- Other name: Remi
- Allegiance: Kosova
- Branch: Kosovo Liberation Army
- Rank: Former Commander
- Unit: Llap Operational Zone
- Conflicts: Kosovo war

= Rrustem Mustafa =

KLA commander and politician

Rustem Mustafa, also known Remi, was the former commander of the Kosovo Liberation Army's (KLA) Llap Operational Zone. Born in Kosovo, Mustafa played a significant role in the armed conflict between Serbian forces and the KLA during the late 1990s.

== Career ==
During the Kosovo war, Mustafa was commander of the Kosovo Liberation Army's Llap Operational Zone.

In 2002, he was arrested by KFOR forces and international police following a warrant and charged with murder, torture and illegal detention of persons. He was suspected of torturing and killing five people he had illegally taken into his control. In 2013, Mustafa was found guilty of torturing prisoners at a wartime KLA detention center and sentenced to four years' imprisonment.
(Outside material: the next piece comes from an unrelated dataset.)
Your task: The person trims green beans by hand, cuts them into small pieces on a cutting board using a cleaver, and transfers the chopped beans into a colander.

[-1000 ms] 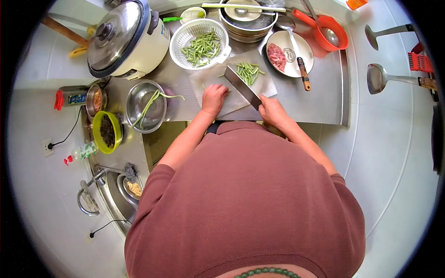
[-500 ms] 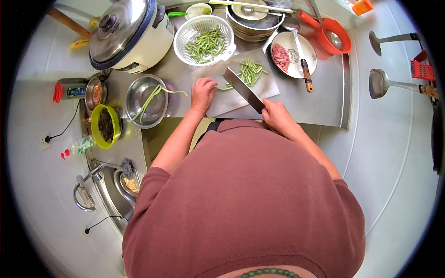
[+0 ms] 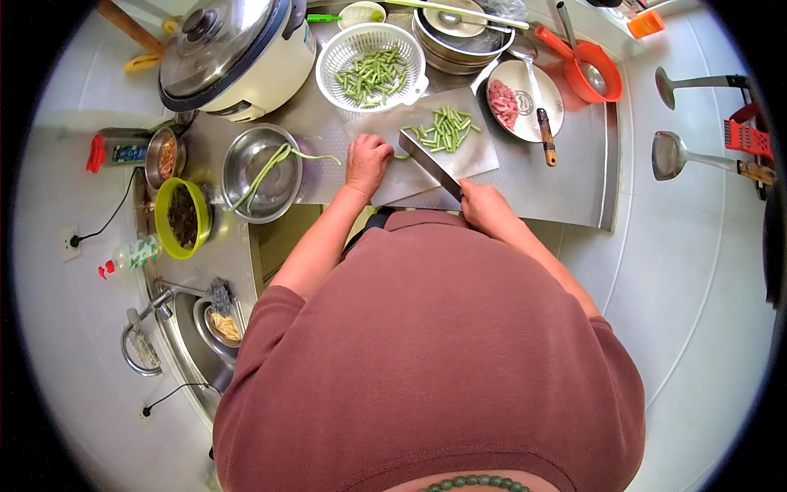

This conviction was later confirmed on appeal.

Despite his past conviction, Mustafa was hired as a political adviser by former President Hashim Thaci in 2019.

Mustafa's involvement in the KLA led him to testify at the trial of former Kosovo President Hashim Thaci and three co-defendants at the Kosovo Specialist Chambers in The Hague. The prosecution accused Thaci and his co-defendants of war crimes and crimes against humanity committed during and after the Kosovo war. In his testimony, Mustafa disputed the prosecution's claims and highlighted the lack of a respected hierarchy within the KLA's general staff. He stated that the guerrilla force did not have an established army structure led by politicians and civilians but that operational zone commanders like himself were instead responsible for making decisions.